**EXERCISE AIM:** From the listing below, reproduce word for word the part that opens with the line containing "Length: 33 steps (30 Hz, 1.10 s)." and closes with the line containing "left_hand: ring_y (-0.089"; reproduce nothing else.

**RECORDS PROVIDED:**
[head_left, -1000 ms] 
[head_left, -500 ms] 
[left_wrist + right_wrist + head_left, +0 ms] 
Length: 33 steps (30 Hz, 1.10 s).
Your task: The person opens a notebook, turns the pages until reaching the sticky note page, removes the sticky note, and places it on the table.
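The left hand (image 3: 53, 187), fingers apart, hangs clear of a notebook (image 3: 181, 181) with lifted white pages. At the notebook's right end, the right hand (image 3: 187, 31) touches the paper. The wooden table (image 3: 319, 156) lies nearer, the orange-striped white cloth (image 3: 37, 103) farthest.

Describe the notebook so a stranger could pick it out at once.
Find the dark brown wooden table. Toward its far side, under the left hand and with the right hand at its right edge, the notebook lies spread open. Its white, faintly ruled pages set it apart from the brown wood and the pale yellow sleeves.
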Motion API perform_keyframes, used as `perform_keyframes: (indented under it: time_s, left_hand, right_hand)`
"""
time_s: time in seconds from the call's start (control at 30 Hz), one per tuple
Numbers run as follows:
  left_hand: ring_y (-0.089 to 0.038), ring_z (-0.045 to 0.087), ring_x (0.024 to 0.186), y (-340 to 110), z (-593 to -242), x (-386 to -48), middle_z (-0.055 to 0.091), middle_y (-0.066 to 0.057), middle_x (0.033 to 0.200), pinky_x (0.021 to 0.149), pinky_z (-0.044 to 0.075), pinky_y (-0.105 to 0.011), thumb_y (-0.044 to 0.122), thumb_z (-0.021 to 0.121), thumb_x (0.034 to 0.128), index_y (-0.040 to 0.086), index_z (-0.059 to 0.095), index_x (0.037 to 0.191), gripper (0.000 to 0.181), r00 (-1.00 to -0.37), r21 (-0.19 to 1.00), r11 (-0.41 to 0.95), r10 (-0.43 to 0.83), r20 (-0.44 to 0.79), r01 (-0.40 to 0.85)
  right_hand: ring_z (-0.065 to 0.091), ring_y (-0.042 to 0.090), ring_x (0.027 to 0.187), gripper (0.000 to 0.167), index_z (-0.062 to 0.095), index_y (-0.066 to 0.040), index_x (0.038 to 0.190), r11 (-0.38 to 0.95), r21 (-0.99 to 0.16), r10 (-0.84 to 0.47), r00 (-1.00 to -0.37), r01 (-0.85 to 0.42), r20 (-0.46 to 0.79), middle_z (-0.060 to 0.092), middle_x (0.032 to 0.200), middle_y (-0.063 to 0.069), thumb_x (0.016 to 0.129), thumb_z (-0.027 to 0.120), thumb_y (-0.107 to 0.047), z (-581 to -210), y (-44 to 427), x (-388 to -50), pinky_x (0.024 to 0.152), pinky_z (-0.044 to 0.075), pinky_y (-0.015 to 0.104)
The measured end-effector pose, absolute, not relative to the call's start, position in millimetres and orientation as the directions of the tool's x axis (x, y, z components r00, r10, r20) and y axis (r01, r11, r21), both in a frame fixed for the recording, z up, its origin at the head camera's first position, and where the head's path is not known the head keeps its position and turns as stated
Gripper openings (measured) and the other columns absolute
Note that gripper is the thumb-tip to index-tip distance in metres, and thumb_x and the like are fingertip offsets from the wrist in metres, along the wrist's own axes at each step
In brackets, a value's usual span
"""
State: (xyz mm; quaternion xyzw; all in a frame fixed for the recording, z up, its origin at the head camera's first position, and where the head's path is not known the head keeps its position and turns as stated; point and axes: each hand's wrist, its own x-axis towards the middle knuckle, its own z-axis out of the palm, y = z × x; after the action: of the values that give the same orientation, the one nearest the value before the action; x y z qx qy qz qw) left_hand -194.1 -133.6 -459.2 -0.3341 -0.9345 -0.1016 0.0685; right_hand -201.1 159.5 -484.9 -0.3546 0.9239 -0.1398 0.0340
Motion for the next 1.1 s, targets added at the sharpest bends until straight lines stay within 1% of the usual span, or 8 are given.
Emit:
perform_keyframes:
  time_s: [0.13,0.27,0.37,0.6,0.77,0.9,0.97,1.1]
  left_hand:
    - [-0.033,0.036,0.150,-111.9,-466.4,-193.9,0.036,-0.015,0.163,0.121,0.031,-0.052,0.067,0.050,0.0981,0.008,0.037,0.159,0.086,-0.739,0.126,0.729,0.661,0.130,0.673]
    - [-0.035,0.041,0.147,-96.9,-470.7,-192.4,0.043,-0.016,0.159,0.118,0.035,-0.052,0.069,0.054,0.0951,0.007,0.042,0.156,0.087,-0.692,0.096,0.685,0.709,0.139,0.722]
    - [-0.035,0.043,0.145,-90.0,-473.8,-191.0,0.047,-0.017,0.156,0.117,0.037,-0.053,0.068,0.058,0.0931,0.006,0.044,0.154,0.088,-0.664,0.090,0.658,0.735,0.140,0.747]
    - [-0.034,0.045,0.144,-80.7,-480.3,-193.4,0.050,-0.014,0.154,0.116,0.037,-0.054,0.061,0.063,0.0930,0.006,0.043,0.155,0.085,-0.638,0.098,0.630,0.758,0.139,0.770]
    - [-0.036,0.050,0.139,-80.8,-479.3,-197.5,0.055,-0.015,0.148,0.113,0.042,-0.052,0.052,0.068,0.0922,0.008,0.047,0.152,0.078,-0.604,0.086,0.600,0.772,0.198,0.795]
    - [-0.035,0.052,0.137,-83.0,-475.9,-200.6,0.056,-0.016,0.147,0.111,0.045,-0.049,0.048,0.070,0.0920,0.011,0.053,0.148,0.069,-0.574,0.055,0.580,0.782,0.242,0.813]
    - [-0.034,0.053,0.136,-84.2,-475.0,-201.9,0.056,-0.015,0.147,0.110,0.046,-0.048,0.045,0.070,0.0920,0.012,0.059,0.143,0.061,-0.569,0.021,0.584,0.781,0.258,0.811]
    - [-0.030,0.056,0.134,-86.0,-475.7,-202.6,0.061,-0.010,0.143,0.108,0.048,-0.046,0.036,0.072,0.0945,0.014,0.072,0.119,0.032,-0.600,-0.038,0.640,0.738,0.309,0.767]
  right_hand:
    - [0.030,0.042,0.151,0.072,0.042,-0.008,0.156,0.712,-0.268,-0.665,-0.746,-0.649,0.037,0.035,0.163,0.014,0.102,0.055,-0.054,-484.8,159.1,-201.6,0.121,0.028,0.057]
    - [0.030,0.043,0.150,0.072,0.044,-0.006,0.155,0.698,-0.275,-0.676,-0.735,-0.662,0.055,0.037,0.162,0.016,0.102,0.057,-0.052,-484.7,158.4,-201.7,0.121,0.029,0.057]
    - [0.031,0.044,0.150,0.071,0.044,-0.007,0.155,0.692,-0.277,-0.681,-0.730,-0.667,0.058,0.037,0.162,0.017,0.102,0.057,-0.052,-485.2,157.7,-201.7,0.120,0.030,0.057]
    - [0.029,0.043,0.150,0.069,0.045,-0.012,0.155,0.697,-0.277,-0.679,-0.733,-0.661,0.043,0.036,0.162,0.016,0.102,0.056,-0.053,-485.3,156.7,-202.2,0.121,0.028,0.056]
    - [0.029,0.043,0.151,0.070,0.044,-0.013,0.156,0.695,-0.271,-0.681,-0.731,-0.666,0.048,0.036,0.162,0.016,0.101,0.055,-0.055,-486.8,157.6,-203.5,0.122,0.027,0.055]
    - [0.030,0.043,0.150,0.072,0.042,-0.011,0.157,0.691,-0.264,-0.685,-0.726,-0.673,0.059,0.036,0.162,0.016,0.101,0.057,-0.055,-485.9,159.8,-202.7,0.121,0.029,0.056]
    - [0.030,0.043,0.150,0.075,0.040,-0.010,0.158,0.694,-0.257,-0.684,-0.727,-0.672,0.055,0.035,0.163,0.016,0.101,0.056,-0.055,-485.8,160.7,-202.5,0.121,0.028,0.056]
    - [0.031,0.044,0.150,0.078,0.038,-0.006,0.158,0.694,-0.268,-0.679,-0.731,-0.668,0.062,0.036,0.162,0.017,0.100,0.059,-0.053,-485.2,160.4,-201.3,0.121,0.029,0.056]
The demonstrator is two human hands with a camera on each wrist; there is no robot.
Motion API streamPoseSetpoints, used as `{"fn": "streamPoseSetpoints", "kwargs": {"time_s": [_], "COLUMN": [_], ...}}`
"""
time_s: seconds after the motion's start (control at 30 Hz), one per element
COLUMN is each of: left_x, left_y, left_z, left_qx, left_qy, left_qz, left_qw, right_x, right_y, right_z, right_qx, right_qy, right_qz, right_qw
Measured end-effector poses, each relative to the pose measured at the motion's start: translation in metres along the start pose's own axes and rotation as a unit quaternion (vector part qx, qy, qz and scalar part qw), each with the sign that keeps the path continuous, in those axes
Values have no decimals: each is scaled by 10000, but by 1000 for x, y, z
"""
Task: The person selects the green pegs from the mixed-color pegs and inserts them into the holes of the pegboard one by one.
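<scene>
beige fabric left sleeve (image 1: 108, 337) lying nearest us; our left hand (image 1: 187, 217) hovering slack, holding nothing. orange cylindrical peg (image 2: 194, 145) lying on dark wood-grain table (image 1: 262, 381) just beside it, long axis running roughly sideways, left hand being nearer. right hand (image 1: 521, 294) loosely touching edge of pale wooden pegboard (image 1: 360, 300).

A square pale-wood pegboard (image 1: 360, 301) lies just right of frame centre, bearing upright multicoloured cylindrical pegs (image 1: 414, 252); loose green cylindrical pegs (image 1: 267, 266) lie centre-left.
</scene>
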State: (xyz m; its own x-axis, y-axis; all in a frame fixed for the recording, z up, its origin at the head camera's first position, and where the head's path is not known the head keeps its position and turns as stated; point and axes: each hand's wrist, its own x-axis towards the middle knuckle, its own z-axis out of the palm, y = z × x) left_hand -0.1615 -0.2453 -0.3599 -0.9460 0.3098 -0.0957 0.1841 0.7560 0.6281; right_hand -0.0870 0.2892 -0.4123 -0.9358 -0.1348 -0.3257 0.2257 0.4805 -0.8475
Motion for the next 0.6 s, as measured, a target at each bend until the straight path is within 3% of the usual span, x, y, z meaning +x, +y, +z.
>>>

**YOUR SOLUTION:**
Length: 33 steps (30 Hz, 1.10 s).
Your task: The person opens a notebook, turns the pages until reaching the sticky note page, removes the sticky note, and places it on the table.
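The left hand (image 3: 53, 187), fingers apart, hangs clear of a notebook (image 3: 181, 181) with lifted white pages. At the notebook's right end, the right hand (image 3: 187, 31) touches the paper. The wooden table (image 3: 319, 156) lies nearer, the orange-striped white cloth (image 3: 37, 103) farthest.

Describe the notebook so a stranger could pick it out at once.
Find the dark brown wooden table. Toward its far side, under the left hand and with the right hand at its right edge, the notebook lies spread open. Its white, faintly ruled pages set it apart from the brown wood and the pale yellow sleeves.
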Motion API perform_keyframes, used as `perform_keyframes: (indented under it: time_s, left_hand, right_hand)`
"""
time_s: time in seconds from the call's start (control at 30 Hz), one per tuple
Numbers run as follows:
  left_hand: ring_y (-0.089 to 0.038), ring_z (-0.045 to 0.087), ring_x (0.024 to 0.186), y (-340 to 110), z (-593 to -242), x (-386 to -48), middle_z (-0.055 to 0.091), middle_y (-0.066 to 0.057), middle_x (0.033 to 0.200), pinky_x (0.021 to 0.149), pinky_z (-0.044 to 0.075), pinky_y (-0.105 to 0.011), thumb_y (-0.044 to 0.122), thumb_z (-0.021 to 0.121), thumb_x (0.034 to 0.128), index_y (-0.040 to 0.086), index_z (-0.059 to 0.095), index_x (0.037 to 0.191), gripper (0.000 to 0.181), r00 (-1.00 to -0.37), r21 (-0.19 to 1.00), r11 (-0.41 to 0.95), r10 (-0.43 to 0.83), r20 (-0.44 to 0.79), r01 (-0.40 to 0.85)

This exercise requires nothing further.